Nothing but the text should be carried over: reproduce all the data exactly and leave out every image.

-*-*-

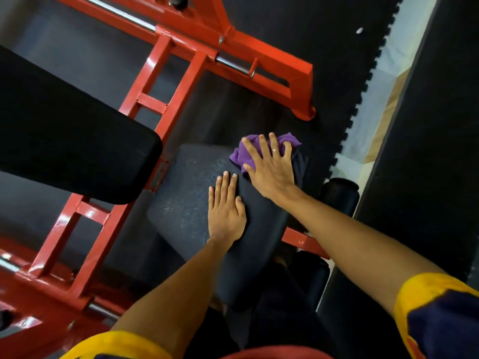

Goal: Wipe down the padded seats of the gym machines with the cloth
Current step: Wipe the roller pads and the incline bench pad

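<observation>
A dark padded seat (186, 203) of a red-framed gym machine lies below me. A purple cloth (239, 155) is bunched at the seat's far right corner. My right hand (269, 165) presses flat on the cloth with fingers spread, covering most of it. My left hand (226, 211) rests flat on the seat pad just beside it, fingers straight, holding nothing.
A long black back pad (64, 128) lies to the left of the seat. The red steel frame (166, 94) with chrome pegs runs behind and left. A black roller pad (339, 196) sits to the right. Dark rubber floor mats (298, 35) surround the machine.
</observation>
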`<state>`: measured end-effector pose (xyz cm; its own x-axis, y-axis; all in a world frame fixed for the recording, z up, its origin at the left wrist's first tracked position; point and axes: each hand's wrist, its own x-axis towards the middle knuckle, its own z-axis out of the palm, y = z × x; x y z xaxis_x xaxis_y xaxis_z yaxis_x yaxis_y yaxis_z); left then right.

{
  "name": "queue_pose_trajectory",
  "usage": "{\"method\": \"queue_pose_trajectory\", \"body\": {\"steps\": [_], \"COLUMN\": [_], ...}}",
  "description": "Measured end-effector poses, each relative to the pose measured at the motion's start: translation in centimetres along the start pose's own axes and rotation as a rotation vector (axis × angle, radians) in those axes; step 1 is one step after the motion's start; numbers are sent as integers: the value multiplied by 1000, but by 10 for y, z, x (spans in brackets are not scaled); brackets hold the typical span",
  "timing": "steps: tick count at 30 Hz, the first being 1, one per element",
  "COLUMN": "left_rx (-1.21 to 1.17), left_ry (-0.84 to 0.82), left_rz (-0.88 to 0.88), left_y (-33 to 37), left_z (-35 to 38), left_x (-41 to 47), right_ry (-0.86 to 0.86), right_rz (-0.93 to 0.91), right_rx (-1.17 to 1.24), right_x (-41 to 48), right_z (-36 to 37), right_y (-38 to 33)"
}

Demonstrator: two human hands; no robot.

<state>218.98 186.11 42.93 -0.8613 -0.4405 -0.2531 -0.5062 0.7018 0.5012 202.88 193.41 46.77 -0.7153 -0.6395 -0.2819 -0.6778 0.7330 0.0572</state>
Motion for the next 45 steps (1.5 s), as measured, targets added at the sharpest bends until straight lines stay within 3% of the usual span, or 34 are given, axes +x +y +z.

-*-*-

- FINISHED TASK -
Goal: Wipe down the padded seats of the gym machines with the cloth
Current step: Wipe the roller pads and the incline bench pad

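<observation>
A dark padded seat (186, 203) of a red-framed gym machine lies below me. A purple cloth (239, 155) is bunched at the seat's far right corner. My right hand (269, 165) presses flat on the cloth with fingers spread, covering most of it. My left hand (226, 211) rests flat on the seat pad just beside it, fingers straight, holding nothing.
A long black back pad (64, 128) lies to the left of the seat. The red steel frame (166, 94) with chrome pegs runs behind and left. A black roller pad (339, 196) sits to the right. Dark rubber floor mats (298, 35) surround the machine.
</observation>
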`<state>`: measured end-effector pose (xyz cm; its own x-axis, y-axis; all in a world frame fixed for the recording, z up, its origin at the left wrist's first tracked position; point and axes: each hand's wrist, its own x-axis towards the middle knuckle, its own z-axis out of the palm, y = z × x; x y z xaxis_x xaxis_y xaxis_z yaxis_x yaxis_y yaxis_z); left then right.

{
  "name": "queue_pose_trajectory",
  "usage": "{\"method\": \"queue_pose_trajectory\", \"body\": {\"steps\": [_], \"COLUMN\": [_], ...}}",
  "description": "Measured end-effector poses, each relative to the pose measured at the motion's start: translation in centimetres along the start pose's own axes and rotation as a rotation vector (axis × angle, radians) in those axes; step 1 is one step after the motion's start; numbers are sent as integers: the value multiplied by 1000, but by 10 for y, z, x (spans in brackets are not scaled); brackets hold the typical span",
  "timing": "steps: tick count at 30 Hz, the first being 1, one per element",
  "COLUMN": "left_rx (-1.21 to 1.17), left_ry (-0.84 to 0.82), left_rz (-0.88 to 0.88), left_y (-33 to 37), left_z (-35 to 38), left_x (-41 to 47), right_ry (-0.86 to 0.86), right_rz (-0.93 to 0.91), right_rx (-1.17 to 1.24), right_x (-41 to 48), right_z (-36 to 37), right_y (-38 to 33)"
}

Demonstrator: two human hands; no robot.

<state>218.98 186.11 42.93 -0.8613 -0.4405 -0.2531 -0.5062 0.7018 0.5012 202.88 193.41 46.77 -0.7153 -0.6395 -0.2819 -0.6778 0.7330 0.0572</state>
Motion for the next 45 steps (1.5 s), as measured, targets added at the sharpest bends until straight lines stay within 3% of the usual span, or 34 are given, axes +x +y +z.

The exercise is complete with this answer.